● INFORMATION SHOWN:
########################################
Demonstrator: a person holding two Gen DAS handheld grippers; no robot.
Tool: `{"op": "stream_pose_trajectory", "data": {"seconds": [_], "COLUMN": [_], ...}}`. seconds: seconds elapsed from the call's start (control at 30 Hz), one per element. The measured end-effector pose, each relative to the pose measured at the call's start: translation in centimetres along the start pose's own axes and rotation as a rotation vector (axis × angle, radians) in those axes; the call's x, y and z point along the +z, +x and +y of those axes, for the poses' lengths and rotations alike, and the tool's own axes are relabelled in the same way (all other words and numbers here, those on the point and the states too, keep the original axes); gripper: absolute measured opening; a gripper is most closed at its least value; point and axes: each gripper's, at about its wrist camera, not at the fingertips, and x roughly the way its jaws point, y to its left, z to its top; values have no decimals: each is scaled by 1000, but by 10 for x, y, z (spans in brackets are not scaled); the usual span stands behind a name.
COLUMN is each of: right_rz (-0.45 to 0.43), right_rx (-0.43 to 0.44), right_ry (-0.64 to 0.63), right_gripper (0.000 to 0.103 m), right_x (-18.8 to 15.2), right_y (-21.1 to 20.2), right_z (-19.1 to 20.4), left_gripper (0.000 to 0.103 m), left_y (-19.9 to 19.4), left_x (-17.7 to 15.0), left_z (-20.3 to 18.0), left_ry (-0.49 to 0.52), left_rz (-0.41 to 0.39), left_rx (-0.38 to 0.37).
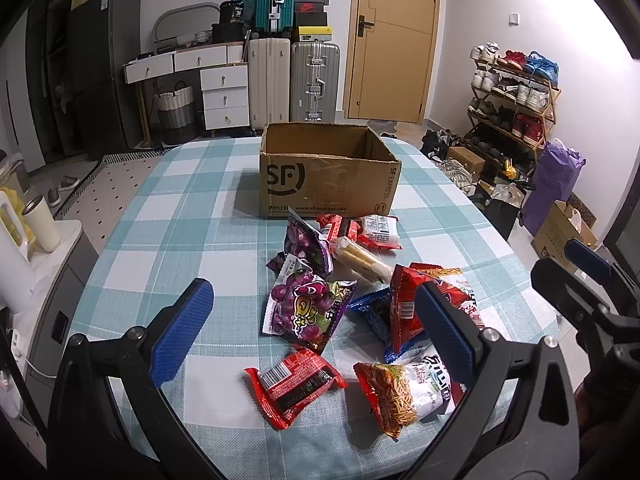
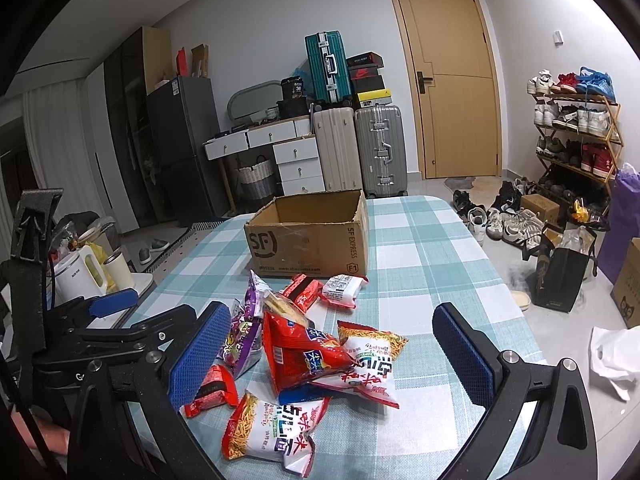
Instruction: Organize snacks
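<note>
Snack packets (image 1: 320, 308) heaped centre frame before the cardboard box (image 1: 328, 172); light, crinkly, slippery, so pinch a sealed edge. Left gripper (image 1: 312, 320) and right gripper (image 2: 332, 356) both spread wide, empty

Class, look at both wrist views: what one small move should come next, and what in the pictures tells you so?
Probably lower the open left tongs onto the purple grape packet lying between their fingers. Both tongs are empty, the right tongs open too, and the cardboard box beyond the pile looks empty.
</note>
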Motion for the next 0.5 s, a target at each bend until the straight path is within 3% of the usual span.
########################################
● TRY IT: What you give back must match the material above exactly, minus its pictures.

● REPLY TO THE EXERCISE:
Demonstrator: a person holding two Gen DAS handheld grippers; no robot.
Tool: `{"op": "stream_pose_trajectory", "data": {"seconds": [_], "COLUMN": [_], ...}}`. seconds: seconds elapsed from the call's start (control at 30 Hz), one per element. The measured end-effector pose, each relative to the pose measured at the call's start: translation in centimetres along the start pose's own axes and rotation as a rotation vector (axis × angle, radians) in those axes; the call's x, y and z point along the +z, +x and +y of those axes, for the poses' lengths and rotations alike, and the tool's own axes are relabelled in the same way (all other words and numbers here, those on the point and the states too, keep the original axes); gripper: absolute measured opening; a gripper is most closed at its least value; point and axes: each gripper's, at about its wrist camera, not at the fingertips, and x roughly the way its jaws point, y to its left, z to its top; values have no decimals: each is scaled by 1000, but by 10 for x, y, z (spans in brackets are not scaled); the usual span stands behind a name.
COLUMN is each of: right_rz (-0.45 to 0.43), right_rx (-0.43 to 0.44), right_ry (-0.64 to 0.63), right_gripper (0.000 to 0.103 m), right_x (-18.8 to 15.2), right_y (-21.1 to 20.2), right_z (-19.1 to 20.4), left_gripper (0.000 to 0.103 m), left_y (-19.9 to 19.4), left_x (-17.7 to 15.0), left_z (-20.3 to 18.0), left_ry (-0.49 to 0.52), left_rz (-0.41 to 0.39), left_rx (-0.38 to 0.37).
Instruction: Organize snacks
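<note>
Snack packets (image 1: 320, 308) heaped centre frame before the cardboard box (image 1: 328, 172); light, crinkly, slippery, so pinch a sealed edge. Left gripper (image 1: 312, 320) and right gripper (image 2: 332, 356) both spread wide, empty

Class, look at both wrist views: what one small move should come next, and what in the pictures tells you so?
Probably lower the open left tongs onto the purple grape packet lying between their fingers. Both tongs are empty, the right tongs open too, and the cardboard box beyond the pile looks empty.
</note>
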Motion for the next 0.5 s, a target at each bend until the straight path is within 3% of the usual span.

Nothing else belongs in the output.